# [INSTRUCTIONS FOR THE TASK]
Each line of the data below must be given again exactly as written.

# [INFORMATION SUPPLIED]
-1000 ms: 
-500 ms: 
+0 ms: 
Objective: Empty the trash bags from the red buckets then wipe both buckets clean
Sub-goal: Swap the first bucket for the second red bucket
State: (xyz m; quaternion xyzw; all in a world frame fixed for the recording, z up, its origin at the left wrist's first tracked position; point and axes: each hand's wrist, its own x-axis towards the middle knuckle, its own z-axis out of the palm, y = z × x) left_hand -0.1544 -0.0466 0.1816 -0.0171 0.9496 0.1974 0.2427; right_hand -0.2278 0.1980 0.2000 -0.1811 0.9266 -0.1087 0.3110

# [ANSWER TO THIS EXERCISE]
-1000 ms: 
-500 ms: 
+0 ms: 
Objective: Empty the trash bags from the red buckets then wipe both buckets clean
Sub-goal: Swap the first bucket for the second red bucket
State: (xyz m; quaternion xyzw; all in a world frame fixed for the recording, z up, its origin at the left wrist's first tracked position; point and axes: each hand's wrist, its own x-axis towards the middle knuckle, its own z-axis out of the palm, y = z × x) left_hand -0.1544 -0.0466 0.1816 -0.0171 0.9496 0.1974 0.2427; right_hand -0.2278 0.1980 0.2000 -0.1811 0.9266 -0.1087 0.3110

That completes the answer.